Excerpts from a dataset
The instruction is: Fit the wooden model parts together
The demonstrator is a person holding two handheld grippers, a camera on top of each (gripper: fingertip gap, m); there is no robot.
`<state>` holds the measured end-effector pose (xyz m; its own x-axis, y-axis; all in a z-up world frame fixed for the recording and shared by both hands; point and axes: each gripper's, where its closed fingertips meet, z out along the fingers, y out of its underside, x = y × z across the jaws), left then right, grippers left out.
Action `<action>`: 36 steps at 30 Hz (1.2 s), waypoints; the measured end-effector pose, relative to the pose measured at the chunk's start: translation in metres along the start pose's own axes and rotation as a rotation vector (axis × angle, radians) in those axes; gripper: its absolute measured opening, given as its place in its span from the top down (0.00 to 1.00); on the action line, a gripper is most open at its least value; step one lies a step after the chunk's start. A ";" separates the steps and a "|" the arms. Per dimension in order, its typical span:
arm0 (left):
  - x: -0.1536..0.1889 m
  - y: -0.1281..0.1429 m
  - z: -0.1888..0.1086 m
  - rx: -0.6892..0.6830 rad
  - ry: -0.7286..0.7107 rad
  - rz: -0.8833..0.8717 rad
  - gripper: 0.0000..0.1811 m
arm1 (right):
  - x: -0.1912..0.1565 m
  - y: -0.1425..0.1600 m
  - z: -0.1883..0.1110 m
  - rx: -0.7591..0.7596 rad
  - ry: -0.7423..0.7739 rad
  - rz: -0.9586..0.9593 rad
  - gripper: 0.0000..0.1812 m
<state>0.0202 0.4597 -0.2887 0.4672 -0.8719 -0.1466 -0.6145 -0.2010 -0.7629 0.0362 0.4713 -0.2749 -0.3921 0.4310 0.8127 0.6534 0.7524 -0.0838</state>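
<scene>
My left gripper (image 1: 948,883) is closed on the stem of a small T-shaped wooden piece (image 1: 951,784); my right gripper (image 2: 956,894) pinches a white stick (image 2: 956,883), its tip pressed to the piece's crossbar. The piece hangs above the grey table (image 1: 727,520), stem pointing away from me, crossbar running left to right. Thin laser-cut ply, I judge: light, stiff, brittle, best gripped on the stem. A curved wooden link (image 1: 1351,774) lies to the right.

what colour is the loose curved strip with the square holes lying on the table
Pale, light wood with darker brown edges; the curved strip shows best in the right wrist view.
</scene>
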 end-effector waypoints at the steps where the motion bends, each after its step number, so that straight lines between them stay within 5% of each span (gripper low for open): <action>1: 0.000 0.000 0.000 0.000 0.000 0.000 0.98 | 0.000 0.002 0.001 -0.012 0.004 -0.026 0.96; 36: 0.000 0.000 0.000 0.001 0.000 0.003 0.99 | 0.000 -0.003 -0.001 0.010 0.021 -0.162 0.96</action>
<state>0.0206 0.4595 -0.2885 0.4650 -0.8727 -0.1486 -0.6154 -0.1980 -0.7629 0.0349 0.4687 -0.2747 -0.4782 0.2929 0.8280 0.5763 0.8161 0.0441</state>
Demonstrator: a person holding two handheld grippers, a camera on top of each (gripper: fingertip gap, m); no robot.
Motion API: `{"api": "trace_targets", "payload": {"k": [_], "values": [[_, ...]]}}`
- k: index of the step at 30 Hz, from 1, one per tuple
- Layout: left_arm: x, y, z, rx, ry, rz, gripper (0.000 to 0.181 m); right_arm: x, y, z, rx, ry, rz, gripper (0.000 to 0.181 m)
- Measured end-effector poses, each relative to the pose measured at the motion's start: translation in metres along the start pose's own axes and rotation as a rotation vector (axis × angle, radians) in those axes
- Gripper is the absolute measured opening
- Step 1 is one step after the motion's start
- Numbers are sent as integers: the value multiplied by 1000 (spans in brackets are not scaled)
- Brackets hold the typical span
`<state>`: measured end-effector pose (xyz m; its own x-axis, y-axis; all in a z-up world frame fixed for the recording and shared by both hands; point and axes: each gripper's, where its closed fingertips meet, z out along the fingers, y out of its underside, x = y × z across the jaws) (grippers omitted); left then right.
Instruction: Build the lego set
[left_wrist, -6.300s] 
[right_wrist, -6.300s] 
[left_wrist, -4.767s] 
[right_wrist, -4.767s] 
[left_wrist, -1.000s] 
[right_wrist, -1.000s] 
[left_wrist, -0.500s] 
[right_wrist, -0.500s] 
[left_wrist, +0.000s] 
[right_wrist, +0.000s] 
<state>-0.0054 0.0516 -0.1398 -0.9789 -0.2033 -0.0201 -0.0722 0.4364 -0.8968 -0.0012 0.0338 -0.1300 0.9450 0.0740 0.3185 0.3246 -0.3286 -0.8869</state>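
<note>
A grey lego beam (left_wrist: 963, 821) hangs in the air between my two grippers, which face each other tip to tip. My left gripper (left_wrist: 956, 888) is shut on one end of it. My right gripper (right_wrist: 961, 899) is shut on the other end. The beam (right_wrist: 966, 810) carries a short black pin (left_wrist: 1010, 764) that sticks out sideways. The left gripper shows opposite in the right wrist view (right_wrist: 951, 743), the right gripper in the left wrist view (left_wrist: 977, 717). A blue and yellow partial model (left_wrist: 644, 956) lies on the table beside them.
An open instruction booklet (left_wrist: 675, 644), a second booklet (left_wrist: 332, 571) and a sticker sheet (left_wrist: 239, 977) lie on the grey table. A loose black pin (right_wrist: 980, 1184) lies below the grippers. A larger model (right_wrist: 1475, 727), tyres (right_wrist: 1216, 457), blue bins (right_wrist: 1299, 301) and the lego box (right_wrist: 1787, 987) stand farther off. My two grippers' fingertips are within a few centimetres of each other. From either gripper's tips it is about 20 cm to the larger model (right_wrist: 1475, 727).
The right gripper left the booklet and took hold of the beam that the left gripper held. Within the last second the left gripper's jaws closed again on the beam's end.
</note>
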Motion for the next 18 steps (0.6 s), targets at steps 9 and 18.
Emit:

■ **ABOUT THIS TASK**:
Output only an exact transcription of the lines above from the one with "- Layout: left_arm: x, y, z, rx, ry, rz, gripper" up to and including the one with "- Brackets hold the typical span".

■ **SOLVED EXERCISE**:
- Layout: left_arm: x, y, z, rx, ry, rz, gripper (0.000 to 0.181 m); right_arm: x, y, z, rx, ry, rz, gripper (0.000 to 0.181 m)
- Measured end-effector poses, each relative to the pose measured at the motion's start: translation in metres along the start pose's own axes and rotation as a rotation vector (axis × angle, radians) in those axes
- Gripper is the absolute measured opening
- Step 1 is one step after the motion's start
- Numbers are sent as integers: the value multiplied by 1000 (spans in brackets are not scaled)
- Brackets hold the typical span

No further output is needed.